Exercise aim: Your answer should consist only of the lines below from the one with "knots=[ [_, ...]" through the one with "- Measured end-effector", copied exactly.

*** Opening Dataset section ***

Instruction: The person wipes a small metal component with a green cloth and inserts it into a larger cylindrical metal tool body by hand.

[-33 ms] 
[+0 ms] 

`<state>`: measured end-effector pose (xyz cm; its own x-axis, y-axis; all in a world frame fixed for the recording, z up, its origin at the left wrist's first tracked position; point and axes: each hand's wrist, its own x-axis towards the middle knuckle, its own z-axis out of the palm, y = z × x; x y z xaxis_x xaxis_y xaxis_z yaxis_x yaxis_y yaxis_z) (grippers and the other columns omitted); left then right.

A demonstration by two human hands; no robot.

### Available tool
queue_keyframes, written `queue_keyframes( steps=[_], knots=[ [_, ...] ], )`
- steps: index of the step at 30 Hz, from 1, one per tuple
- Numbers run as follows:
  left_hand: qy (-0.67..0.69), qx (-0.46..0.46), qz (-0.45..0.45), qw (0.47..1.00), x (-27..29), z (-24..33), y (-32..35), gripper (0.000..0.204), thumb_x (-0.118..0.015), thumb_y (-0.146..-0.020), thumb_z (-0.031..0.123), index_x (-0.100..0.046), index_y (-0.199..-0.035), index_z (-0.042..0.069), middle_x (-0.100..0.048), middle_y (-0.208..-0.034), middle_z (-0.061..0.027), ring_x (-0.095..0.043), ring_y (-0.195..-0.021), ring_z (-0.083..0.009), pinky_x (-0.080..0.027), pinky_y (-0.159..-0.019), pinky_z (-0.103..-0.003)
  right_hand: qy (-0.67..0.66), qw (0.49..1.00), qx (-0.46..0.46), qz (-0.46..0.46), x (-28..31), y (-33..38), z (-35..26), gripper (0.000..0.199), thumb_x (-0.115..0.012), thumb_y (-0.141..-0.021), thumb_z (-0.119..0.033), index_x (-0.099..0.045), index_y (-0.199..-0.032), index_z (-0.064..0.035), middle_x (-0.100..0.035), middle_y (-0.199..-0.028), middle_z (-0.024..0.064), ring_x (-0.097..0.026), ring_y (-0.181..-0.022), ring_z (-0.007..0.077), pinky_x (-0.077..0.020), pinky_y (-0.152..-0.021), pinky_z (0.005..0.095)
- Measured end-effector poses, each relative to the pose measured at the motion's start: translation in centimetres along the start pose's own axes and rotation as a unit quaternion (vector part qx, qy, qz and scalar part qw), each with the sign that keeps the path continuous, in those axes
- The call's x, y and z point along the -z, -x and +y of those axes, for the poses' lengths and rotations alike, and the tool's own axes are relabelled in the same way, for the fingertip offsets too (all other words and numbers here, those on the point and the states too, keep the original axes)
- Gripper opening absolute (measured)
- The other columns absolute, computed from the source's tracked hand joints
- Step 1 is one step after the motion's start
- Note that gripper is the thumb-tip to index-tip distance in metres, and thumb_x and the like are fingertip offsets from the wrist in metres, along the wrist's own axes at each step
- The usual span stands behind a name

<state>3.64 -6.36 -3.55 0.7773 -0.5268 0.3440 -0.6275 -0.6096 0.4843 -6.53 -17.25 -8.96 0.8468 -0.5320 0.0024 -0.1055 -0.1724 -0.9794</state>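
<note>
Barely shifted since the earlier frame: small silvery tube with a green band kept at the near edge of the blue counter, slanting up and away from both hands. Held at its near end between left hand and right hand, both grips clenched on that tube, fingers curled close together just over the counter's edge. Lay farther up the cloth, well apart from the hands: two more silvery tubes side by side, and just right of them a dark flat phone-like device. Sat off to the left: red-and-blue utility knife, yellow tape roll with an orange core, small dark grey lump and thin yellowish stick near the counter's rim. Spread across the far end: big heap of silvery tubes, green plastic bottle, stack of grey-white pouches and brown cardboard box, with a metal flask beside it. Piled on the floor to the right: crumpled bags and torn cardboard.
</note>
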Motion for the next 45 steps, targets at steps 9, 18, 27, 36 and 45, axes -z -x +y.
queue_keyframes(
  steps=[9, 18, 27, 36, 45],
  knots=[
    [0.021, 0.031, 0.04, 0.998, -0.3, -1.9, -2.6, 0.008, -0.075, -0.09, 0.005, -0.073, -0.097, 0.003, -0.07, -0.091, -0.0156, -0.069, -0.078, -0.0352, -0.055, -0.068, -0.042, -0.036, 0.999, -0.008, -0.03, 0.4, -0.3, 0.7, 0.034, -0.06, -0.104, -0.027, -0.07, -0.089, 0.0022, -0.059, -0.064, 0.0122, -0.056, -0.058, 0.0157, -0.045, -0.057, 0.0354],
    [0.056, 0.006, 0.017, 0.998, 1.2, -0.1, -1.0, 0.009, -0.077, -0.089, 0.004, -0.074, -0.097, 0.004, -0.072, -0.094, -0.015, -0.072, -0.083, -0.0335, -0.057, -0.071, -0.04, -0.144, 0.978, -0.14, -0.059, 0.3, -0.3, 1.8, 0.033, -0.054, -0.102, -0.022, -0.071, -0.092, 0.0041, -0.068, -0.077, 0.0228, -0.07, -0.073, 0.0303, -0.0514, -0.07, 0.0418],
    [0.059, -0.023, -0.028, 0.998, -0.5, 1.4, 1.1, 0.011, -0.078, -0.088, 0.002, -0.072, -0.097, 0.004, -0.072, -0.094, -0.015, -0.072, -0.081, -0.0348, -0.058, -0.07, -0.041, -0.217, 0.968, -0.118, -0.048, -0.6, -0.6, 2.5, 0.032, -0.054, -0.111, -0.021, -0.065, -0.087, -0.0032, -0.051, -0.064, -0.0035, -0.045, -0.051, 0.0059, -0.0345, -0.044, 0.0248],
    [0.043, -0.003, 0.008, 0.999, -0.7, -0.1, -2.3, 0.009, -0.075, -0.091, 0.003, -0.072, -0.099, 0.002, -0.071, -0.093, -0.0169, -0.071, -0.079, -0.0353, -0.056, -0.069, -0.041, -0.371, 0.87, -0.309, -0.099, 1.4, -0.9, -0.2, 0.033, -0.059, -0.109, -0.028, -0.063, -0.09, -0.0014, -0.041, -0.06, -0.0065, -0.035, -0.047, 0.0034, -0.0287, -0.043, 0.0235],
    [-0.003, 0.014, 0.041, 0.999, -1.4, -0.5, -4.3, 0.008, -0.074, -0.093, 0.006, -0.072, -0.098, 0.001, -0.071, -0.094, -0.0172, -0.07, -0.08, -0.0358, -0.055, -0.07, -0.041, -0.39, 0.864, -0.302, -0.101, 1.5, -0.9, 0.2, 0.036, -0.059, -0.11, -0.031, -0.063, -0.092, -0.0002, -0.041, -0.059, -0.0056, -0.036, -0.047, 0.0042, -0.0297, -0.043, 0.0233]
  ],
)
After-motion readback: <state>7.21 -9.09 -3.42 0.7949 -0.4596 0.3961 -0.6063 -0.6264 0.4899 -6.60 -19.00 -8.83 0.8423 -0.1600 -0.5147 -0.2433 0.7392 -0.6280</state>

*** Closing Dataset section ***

Answer to the problem:
queue_keyframes, written `queue_keyframes( steps=[_], knots=[ [_, ...] ], )`
- steps: index of the step at 30 Hz, from 1, one per tuple
- Numbers run as follows:
  left_hand: qy (-0.67..0.69), qx (-0.46..0.46), qz (-0.45..0.45), qw (0.47..1.00), x (-27..29), z (-24..33), y (-32..35), gripper (0.000..0.204), thumb_x (-0.118..0.015), thumb_y (-0.146..-0.020), thumb_z (-0.031..0.123), index_x (-0.100..0.046), index_y (-0.199..-0.035), index_z (-0.042..0.069), middle_x (-0.100..0.048), middle_y (-0.208..-0.034), middle_z (-0.061..0.027), ring_x (-0.095..0.043), ring_y (-0.195..-0.021), ring_z (-0.083..0.009), pinky_x (-0.080..0.027), pinky_y (-0.159..-0.019), pinky_z (-0.103..-0.003)
  right_hand: qy (-0.67..0.66), qw (0.49..1.00), qx (-0.46..0.46), qz (-0.46..0.46), x (-28..31), y (-33..38), z (-35..26), gripper (0.000..0.199), thumb_x (-0.115..0.012), thumb_y (-0.141..-0.021), thumb_z (-0.119..0.033), index_x (-0.099..0.045), index_y (-0.199..-0.032), index_z (-0.064..0.035), middle_x (-0.100..0.035), middle_y (-0.199..-0.028), middle_z (-0.024..0.064), ring_x (-0.097..0.026), ring_y (-0.181..-0.022), ring_z (-0.007..0.077), pinky_x (-0.077..0.020), pinky_y (-0.152..-0.021), pinky_z (0.005..0.095)
- Measured end-effector poses, each relative to the pose measured at the motion's start: translation in centimetres along the start pose's own axes and rotation as a unit quaternion (vector part qx, qy, qz and scalar part qw), each with the sign that keeps the path continuous, in those axes

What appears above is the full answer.